Start of Block
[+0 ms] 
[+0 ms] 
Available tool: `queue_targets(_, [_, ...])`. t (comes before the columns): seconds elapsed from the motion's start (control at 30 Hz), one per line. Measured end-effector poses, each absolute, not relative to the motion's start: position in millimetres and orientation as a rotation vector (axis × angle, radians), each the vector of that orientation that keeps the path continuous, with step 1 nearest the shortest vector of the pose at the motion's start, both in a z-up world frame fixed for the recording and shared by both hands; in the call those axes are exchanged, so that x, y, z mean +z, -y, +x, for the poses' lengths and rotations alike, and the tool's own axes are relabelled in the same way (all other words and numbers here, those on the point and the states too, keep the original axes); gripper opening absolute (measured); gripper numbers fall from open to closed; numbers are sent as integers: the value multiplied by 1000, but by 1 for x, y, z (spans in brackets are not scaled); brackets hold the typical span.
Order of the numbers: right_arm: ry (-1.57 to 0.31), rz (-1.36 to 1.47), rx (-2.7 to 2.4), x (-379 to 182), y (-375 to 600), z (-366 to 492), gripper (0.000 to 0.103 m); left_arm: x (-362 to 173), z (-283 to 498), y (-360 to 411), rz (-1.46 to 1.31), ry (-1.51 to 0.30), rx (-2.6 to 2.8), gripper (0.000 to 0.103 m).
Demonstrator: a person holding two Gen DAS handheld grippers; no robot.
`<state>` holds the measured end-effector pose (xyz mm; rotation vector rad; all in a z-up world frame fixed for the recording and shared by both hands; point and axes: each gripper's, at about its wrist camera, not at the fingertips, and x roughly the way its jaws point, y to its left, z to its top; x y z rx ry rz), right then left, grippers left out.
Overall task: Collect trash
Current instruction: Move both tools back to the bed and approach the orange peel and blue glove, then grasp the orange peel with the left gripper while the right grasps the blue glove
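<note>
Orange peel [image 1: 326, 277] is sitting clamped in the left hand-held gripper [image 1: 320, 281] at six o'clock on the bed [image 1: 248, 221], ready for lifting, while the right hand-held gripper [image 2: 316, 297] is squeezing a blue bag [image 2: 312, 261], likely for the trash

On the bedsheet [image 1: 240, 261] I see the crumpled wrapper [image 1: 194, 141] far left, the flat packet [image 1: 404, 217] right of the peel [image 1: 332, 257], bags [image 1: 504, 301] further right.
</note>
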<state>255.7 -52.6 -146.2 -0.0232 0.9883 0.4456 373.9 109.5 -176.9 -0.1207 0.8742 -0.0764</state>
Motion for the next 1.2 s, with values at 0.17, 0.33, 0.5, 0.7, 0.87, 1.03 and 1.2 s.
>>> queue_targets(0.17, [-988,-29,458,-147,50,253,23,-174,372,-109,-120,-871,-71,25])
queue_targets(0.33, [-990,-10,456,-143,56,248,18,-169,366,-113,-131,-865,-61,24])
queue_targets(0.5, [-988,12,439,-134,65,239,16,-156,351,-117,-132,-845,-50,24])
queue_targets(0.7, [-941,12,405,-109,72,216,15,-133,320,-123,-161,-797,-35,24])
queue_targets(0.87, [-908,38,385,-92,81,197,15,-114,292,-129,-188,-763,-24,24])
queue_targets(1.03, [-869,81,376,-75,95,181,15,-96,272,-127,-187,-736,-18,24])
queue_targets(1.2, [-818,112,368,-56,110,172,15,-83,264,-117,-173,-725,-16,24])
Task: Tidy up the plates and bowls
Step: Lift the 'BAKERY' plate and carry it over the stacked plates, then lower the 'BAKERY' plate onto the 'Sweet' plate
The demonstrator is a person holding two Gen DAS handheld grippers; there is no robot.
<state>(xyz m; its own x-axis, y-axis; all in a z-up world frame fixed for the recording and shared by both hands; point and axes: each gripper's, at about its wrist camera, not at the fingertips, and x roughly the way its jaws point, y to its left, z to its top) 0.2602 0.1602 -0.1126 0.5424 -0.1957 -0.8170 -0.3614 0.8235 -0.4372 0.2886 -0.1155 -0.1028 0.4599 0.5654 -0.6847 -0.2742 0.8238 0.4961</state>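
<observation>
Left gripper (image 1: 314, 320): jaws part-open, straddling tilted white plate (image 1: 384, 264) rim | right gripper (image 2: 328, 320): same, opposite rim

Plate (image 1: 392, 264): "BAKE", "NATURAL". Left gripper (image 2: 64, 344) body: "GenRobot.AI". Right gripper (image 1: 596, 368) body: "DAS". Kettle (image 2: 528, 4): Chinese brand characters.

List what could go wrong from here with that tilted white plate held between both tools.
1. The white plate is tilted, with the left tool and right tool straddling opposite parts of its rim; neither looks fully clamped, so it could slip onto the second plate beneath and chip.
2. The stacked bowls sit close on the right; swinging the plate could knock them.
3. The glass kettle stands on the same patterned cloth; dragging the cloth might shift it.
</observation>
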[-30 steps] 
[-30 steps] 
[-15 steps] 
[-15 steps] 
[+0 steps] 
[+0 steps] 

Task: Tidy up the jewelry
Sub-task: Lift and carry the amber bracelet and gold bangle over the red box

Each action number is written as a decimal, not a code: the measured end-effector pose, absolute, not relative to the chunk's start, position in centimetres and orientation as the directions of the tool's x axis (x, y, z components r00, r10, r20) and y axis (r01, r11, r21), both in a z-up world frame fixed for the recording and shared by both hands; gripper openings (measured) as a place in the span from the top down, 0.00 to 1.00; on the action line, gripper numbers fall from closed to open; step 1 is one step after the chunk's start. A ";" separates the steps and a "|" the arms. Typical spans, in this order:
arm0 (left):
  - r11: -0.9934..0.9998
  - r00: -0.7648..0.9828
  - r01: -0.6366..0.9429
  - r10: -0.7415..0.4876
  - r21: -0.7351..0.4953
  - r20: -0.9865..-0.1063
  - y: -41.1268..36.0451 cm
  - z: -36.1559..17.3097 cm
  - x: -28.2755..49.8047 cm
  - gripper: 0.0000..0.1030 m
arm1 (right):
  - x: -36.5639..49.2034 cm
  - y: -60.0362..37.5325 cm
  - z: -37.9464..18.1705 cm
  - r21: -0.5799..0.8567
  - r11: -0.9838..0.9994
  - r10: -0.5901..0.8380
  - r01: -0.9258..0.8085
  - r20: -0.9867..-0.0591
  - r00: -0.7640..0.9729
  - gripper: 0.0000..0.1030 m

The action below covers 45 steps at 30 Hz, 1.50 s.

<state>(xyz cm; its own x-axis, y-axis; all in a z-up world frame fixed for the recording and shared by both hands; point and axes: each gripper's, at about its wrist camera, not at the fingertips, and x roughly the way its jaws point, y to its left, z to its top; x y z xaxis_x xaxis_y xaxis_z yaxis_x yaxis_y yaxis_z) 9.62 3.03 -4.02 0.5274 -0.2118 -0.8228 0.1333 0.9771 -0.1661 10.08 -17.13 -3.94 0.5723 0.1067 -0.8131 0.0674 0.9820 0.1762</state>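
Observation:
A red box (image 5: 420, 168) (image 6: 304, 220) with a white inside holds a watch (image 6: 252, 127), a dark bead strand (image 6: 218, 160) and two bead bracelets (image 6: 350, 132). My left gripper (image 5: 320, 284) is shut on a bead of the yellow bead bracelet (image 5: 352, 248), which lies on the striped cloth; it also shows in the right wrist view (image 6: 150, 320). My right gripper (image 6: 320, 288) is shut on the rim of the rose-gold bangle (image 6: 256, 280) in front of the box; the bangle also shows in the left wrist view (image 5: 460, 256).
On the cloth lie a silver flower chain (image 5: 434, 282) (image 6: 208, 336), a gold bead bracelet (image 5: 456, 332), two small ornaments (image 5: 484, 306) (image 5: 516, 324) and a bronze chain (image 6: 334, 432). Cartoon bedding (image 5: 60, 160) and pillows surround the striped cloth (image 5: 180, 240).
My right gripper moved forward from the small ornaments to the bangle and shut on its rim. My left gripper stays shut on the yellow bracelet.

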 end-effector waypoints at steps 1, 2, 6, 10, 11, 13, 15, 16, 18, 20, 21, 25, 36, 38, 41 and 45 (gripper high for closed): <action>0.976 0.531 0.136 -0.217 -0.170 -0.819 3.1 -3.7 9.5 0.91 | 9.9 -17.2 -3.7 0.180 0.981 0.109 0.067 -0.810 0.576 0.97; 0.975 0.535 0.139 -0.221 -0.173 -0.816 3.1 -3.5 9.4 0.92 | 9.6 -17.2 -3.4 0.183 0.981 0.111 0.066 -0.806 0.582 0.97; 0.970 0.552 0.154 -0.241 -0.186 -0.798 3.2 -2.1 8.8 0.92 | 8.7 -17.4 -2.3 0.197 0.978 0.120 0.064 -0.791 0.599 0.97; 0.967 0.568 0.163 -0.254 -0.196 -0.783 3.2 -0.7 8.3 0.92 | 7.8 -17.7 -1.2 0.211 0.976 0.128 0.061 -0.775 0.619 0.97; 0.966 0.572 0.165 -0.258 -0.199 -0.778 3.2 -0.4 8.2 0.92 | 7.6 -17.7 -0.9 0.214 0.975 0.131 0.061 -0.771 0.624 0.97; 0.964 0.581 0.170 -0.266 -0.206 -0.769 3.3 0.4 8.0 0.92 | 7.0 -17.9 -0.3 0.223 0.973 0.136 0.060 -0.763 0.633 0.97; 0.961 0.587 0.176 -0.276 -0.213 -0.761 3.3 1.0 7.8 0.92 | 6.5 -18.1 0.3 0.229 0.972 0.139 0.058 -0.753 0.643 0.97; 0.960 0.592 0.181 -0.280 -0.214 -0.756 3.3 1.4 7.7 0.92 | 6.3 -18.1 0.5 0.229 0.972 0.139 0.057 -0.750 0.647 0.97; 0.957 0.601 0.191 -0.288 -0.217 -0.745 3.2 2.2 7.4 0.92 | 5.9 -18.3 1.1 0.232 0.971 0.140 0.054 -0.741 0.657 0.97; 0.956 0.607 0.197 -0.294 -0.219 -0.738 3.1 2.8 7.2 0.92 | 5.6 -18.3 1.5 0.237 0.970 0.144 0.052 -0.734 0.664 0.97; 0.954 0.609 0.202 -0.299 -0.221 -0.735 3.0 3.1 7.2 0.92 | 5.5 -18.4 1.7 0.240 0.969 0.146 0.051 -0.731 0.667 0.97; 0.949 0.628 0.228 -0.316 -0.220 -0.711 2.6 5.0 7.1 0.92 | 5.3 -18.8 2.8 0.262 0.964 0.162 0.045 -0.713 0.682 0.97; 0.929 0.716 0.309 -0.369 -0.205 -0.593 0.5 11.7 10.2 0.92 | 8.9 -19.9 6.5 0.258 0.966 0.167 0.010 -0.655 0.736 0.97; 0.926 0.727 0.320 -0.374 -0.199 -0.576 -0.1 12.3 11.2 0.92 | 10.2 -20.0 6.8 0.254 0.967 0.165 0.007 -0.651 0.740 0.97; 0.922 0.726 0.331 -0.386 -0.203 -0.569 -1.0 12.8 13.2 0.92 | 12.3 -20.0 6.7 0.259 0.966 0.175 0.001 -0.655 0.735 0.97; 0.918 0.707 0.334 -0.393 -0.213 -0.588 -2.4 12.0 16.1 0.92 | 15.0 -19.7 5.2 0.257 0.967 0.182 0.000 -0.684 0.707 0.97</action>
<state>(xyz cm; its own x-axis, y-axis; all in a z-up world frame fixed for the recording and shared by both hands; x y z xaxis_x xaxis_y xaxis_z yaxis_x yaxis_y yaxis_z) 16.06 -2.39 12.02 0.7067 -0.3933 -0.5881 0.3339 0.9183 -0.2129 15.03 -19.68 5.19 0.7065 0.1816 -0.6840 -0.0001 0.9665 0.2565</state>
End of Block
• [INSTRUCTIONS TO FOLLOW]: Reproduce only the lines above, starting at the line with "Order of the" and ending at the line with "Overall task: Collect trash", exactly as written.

• [THE COMPLETED TASK]:
Order of the numbers: right_arm: ry (-1.57 to 0.31), rz (-1.36 to 1.47), rx (-2.7 to 2.4), x (-379 to 182), y (-375 to 600), z (-366 to 492), gripper (0.000 to 0.103 m); left_arm: x (-362 to 173), z (-283 to 498), y (-360 to 411), rz (-1.46 to 1.31), ry (-1.51 to 0.30), rx (-2.6 to 2.8), gripper (0.000 to 0.103 m).
Demonstrator: a person holding two Gen DAS handheld grippers; no robot.
`<state>` holds the measured end-effector pose (xyz mm; rotation vector rad; all in a z-up world frame fixed for the recording and shared by both hands; point and axes: each gripper's, at about its wrist camera, not at the fingertips, and x roughly the way its jaws point, y to its left, z to its top; x y z rx ry rz), right then left, grippers left out.
Overall task: Collect trash

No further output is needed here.